Physico-psychological stress can sometimes overcome allostatic capacity, the ability to change set-points for changing circumstances. The system can call for allostasis only so long when allostasis adapts the system to prolonged physical and psychological stress. If too strong and prolonged, the overload following becomes itself a source of stress, seemingly stresses eating stresses, building stress-mass.

To avoid the inevitable breakdown, we need to get smarter. That means taking the level of ''sapiens'' self-organization to a higher plane, one with greater complexity of self-organization compared with that in the past, both biological and cultural complexity. Unless we want to stagnate biologically and culturally, unaware of the adverse consequences of stagnation.

If we cannot solve the problems we have now, how will we deal with whatever greater problems might come. Who thinks with me that we allowed runaway population growth because we did not understand it mathematically? We cannot stagnate cognitively; we cannot let mathematical ability not grow.

Mathematical cognitive skill marks only one cognitive domain among a sea of domains that need ontological advancement â getting smarter.

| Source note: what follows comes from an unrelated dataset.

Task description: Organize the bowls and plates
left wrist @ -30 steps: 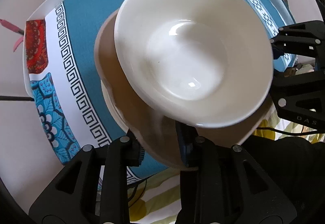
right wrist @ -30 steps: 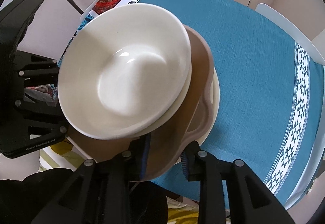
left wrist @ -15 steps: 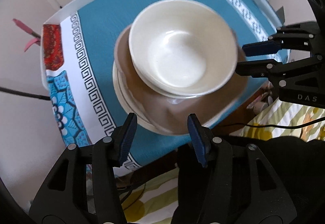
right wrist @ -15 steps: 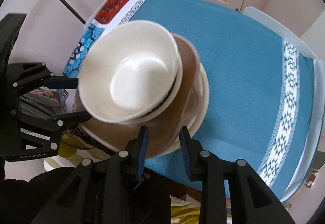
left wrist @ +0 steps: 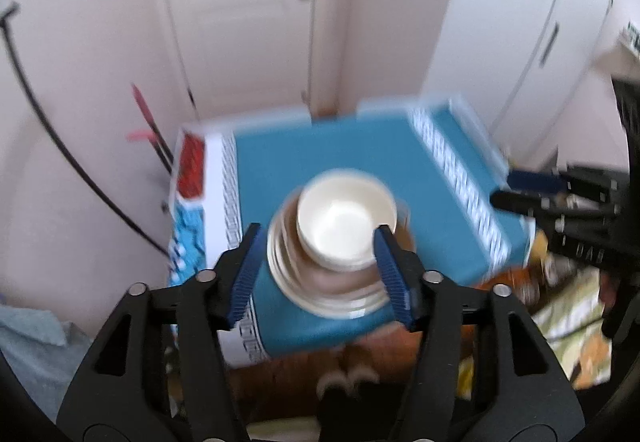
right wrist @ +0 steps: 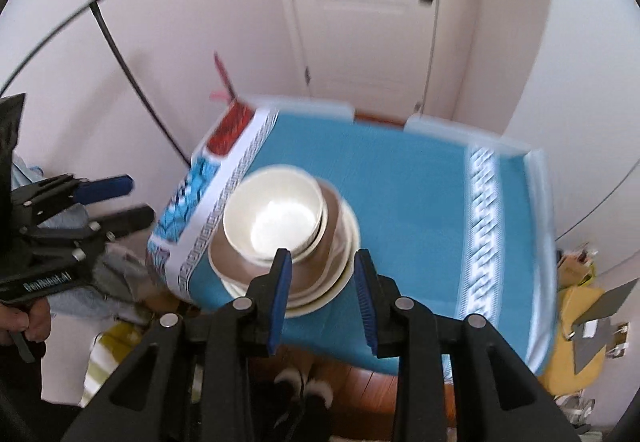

Stagnation would lead to more rapid extinction than if we self-organized a culture for species-specific allostasis, an interindividual cultural allostasis, allostasis of a cultural planetary organism. How long for that to evolve?

We certainly have a paucity of thinkers who collectively aim for a planetary organism in their thoughts about the human potential for leading self-fulfilling lives. Who paints a picture of happy human-bees in a healthy productive hive with completely self-contented bees thinking with an advanced level of cognition, one hardly imaginable at our current level.

"Easy to bandy 'advanced level of cognition'", you say. "How can we think different than we do? We can't reprogram our thinking program." Yes, we can. A first step, asking how can we reprogram, produce a version upgrade with new features. DOS to Windows-7.

If you want to upgrade a program without writing a new one from scratch, you had better understand the program you want to upgrade. But you have to use that program as a means to learn about it. No need to think that an obstacle, as we do that all the time to seek our advantage or assess the soundness of our thinking. We metacognize.

Raising metacognition to expert status might seem an ernormous hopeless task. That may underestimate the kernel's potential, of the acorn becoming the oak tree. The seed of metacognition could germinate and a new cognitive entity emerge autonomously.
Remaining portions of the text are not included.